== WHAT YOU NEED TO DO ==
Go through the following data and transcribe exactly the stretch of lines from the one holding "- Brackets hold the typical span" to the one holding "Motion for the", both included.

Start of DATA BELOW

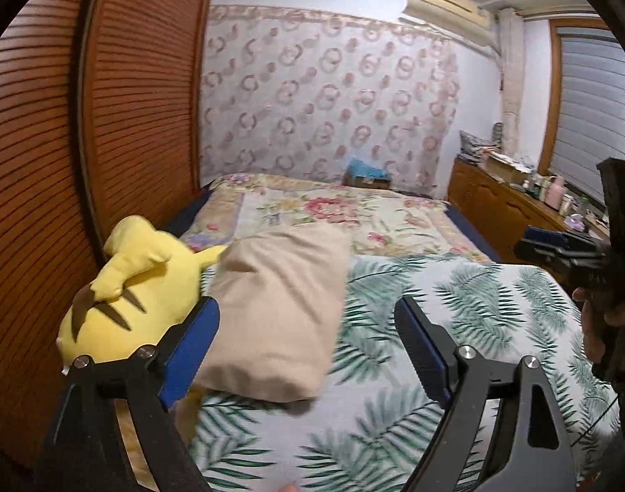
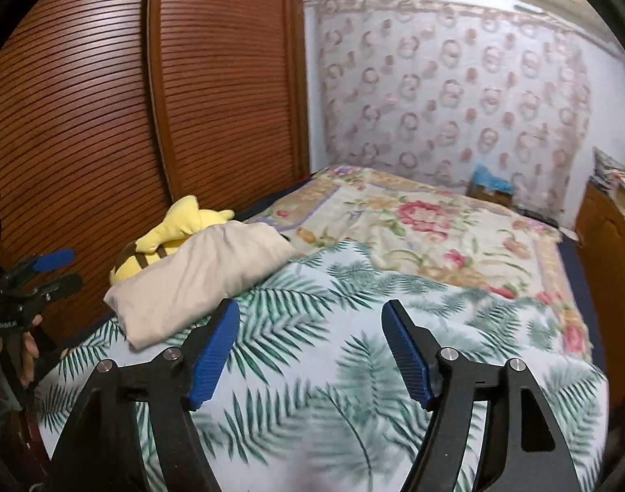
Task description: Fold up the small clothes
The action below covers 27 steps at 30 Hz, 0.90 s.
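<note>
A folded beige garment (image 1: pixel 277 320) lies on the palm-leaf bedspread (image 1: pixel 456 328), its left side against a yellow plush toy (image 1: pixel 128 291). My left gripper (image 1: pixel 308 328) hovers over the garment's near edge, open, with nothing between its blue pads. In the right wrist view the same beige garment (image 2: pixel 197 283) lies to the left on the leaf-print spread (image 2: pixel 333 369), and my right gripper (image 2: pixel 310 328) stands open above bare bedspread, apart from the cloth. Each gripper shows at the edge of the other's view, the right gripper (image 1: pixel 558 246) and the left gripper (image 2: pixel 46 274), each held by a hand.
A brown slatted wardrobe door (image 1: pixel 87 143) runs along the bed's left side. A floral quilt (image 1: pixel 333 213) covers the far half of the bed. A wooden dresser (image 1: pixel 509 205) with clutter stands at the right. A blue item on a box (image 1: pixel 366 172) sits beyond the bed.
</note>
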Motion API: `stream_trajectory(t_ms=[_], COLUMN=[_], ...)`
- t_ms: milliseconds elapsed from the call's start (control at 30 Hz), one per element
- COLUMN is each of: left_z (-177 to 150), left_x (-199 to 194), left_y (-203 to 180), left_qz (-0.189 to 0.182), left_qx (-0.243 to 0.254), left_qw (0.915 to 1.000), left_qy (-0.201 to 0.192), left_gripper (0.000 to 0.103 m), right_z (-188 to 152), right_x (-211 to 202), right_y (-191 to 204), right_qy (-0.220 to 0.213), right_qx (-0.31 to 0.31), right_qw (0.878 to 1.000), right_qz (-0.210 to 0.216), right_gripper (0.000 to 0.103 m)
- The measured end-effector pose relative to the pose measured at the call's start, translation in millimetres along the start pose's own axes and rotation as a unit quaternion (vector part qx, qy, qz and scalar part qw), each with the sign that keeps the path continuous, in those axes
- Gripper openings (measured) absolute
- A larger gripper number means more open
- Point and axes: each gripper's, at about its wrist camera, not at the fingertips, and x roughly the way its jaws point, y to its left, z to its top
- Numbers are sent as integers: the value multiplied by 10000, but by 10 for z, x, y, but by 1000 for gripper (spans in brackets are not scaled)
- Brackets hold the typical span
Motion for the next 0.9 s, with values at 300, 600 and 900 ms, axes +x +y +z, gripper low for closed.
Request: stream_trajectory(t_ms=[300,600,900], left_z=[181,344,386], left_x=[-168,-335,-384], left_y=[-589,-1119,-1371], left_qz=[-255,-508,-566], left_qx=[290,566,649], left_qw=[9990,9960,9950], left_qy=[-245,-478,-500], left_gripper=[88,88,88], right_z=[-338,-509,-728], right_x=[-855,-1369,-1650], right_y=[151,311,479], right_qy=[-476,-877,-1095], right_qx=[397,723,902], right_qw=[9964,9879,9814], right_qz=[-586,-1054,-1294], right_gripper=[86,86,86])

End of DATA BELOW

== ANSWER SECTION ==
- Brackets hold the typical span
Motion for the next 0.9 s, with values at 300, 600 and 900 ms, axes +x +y +z, gripper low for closed.

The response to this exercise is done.